> [PROBLEM DETAILS] Copy exactly the lines of the material below that run from the one containing "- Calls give" through the one containing "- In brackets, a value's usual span". Copy no other lines.

> [EXCERPTED DATA]
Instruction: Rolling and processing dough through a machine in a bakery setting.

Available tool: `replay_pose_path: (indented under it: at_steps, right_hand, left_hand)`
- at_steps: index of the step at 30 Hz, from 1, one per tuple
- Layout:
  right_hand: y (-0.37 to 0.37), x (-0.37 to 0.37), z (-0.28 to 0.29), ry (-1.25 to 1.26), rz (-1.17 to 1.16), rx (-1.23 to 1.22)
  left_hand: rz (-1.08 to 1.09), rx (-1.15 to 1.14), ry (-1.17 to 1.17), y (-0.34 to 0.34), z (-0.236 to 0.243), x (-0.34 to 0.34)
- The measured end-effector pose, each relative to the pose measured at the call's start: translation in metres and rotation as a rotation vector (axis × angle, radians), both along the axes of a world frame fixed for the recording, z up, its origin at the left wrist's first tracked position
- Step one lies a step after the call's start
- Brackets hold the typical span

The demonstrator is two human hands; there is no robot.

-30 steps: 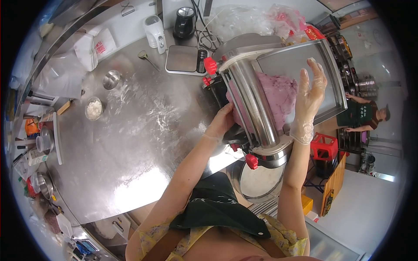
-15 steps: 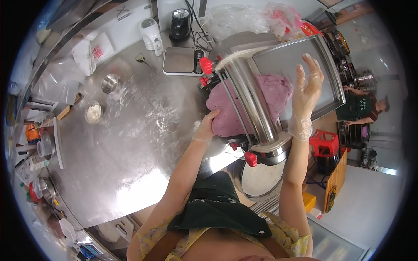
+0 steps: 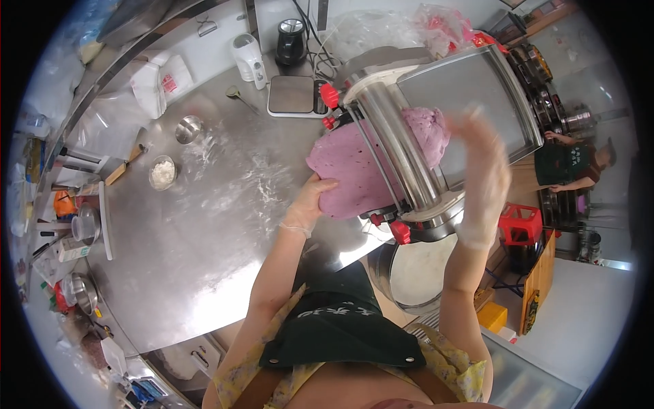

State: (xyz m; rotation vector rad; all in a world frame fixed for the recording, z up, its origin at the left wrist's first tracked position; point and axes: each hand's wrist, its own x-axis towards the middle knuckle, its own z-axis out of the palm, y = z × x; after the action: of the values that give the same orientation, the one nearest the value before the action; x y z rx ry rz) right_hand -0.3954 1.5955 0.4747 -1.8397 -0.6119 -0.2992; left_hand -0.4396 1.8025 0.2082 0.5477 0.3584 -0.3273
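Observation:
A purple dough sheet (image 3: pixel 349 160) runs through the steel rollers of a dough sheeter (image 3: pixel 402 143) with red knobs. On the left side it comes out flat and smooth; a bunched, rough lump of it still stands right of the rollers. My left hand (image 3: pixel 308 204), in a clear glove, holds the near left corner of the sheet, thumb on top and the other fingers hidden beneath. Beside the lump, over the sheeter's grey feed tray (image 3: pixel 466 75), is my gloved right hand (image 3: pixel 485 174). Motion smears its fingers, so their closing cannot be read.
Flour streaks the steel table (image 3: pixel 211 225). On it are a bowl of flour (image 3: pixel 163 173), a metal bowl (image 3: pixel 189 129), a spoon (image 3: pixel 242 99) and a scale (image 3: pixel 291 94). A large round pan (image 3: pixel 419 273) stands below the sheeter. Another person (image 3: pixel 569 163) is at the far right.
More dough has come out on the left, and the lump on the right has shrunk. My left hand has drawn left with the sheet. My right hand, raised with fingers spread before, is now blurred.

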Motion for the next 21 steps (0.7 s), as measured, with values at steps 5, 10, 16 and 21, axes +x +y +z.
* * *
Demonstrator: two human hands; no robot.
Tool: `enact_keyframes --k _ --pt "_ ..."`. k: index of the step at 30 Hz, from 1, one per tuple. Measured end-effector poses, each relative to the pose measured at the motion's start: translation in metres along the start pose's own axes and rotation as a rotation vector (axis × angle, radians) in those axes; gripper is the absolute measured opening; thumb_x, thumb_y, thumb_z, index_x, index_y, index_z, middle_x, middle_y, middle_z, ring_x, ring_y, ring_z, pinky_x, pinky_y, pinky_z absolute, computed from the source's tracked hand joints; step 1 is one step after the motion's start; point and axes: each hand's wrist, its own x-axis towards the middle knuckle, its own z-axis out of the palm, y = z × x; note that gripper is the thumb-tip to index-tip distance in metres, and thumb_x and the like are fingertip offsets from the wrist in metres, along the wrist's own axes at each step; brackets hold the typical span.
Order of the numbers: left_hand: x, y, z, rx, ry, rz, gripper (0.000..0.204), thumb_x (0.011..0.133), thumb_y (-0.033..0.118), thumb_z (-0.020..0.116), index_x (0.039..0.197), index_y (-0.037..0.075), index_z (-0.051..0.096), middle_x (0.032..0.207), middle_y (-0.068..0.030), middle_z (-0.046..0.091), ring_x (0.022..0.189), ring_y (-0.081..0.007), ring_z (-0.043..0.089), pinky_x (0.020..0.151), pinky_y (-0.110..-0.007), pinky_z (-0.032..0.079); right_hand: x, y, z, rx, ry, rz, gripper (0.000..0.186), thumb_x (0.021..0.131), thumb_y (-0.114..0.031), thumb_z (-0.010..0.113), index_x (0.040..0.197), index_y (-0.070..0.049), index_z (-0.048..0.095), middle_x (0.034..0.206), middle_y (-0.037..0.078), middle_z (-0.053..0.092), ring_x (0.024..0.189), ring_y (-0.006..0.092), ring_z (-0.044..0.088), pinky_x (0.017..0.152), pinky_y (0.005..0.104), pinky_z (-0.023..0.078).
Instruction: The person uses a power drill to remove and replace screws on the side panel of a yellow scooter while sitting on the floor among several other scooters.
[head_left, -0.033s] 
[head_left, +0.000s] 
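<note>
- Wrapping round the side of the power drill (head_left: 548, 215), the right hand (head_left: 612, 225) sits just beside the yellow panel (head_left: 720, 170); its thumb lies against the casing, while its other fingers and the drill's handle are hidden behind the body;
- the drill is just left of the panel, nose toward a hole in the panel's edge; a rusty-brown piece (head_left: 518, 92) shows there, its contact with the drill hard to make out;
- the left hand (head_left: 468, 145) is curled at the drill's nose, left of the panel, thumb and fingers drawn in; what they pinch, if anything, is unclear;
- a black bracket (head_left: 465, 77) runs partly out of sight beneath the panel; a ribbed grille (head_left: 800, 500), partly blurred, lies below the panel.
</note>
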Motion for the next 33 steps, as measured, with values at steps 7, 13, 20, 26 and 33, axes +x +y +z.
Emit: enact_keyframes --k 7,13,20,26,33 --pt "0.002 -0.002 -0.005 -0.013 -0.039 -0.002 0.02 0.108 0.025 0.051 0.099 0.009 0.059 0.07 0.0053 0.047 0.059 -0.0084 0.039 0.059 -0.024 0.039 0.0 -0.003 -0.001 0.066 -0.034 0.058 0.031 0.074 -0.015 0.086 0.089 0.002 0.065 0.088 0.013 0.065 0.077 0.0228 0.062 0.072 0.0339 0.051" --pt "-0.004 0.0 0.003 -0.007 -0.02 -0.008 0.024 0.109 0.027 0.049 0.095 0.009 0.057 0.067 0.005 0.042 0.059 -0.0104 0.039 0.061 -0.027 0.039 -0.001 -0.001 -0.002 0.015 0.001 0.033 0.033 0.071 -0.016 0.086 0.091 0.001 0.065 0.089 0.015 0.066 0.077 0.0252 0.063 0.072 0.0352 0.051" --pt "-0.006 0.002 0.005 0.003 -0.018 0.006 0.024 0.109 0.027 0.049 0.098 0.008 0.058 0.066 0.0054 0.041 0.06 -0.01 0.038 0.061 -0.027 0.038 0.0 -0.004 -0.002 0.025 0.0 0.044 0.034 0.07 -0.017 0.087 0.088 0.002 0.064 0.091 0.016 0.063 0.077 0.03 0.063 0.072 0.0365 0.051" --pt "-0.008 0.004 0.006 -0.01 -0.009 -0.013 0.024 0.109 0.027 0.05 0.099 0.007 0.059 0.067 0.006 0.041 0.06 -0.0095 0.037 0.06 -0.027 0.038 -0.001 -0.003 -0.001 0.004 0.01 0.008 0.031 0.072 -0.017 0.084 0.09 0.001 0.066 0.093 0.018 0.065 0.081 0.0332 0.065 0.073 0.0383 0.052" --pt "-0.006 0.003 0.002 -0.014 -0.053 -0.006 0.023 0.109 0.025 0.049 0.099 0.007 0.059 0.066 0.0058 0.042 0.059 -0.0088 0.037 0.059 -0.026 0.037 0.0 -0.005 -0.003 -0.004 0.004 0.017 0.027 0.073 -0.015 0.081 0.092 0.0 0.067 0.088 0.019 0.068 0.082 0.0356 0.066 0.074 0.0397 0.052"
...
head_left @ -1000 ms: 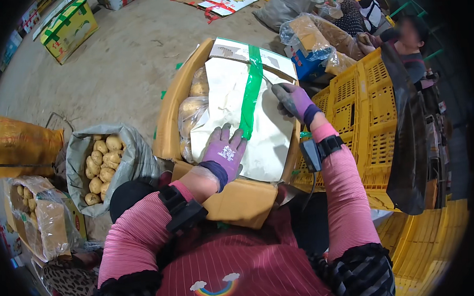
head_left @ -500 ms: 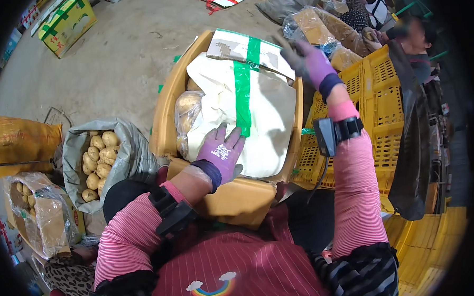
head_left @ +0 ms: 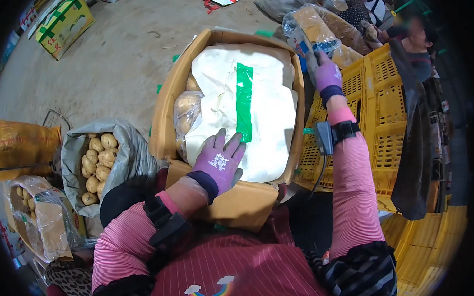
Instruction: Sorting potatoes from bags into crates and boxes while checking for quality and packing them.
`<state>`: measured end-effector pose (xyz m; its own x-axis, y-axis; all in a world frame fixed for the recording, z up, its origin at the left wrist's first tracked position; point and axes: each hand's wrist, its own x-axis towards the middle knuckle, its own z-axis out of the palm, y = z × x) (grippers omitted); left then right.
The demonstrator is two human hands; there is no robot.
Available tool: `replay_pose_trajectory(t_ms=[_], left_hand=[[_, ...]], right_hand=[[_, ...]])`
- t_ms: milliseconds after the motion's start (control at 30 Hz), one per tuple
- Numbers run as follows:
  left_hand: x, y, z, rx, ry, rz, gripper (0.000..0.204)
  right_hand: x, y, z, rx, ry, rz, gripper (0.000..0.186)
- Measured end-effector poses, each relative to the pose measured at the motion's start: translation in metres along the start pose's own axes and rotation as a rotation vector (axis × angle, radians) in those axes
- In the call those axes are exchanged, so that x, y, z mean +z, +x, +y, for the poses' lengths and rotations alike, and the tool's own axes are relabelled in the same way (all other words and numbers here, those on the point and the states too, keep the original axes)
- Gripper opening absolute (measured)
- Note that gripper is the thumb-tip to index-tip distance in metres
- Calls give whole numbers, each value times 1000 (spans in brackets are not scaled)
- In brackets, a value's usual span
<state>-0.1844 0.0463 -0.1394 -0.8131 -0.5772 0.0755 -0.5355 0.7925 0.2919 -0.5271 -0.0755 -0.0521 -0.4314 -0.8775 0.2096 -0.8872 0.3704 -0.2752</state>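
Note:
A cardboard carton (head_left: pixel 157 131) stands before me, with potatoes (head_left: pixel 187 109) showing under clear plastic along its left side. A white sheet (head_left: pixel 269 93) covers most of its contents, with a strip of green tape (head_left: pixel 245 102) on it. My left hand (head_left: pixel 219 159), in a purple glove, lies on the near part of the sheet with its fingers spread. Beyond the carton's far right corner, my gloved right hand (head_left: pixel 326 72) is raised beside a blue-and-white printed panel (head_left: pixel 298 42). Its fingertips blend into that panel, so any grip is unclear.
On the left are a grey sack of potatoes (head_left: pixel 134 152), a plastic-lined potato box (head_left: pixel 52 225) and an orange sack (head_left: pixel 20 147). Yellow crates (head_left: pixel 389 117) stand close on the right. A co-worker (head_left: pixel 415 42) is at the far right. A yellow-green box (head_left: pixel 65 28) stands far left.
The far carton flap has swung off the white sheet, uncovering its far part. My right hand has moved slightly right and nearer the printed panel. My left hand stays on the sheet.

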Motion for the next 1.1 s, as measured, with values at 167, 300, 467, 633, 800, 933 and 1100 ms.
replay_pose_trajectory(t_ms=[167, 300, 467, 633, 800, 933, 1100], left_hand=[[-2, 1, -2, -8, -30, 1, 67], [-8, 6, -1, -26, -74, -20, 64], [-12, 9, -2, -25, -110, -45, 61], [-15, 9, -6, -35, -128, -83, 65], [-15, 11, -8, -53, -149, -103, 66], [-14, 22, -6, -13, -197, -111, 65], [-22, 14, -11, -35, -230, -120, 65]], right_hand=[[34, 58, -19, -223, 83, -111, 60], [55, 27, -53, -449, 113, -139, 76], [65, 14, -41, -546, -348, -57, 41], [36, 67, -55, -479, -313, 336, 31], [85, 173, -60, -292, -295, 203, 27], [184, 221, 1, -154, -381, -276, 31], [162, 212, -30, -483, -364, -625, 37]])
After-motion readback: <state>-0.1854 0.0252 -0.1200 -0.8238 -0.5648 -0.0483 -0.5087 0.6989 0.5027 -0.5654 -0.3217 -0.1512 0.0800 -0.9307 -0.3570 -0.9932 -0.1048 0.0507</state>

> [RESPONSE FOR THIS EXERCISE]
- Calls give whole numbers, each value times 1000 (spans in brackets are not scaled)
- In brackets, a value's usual span

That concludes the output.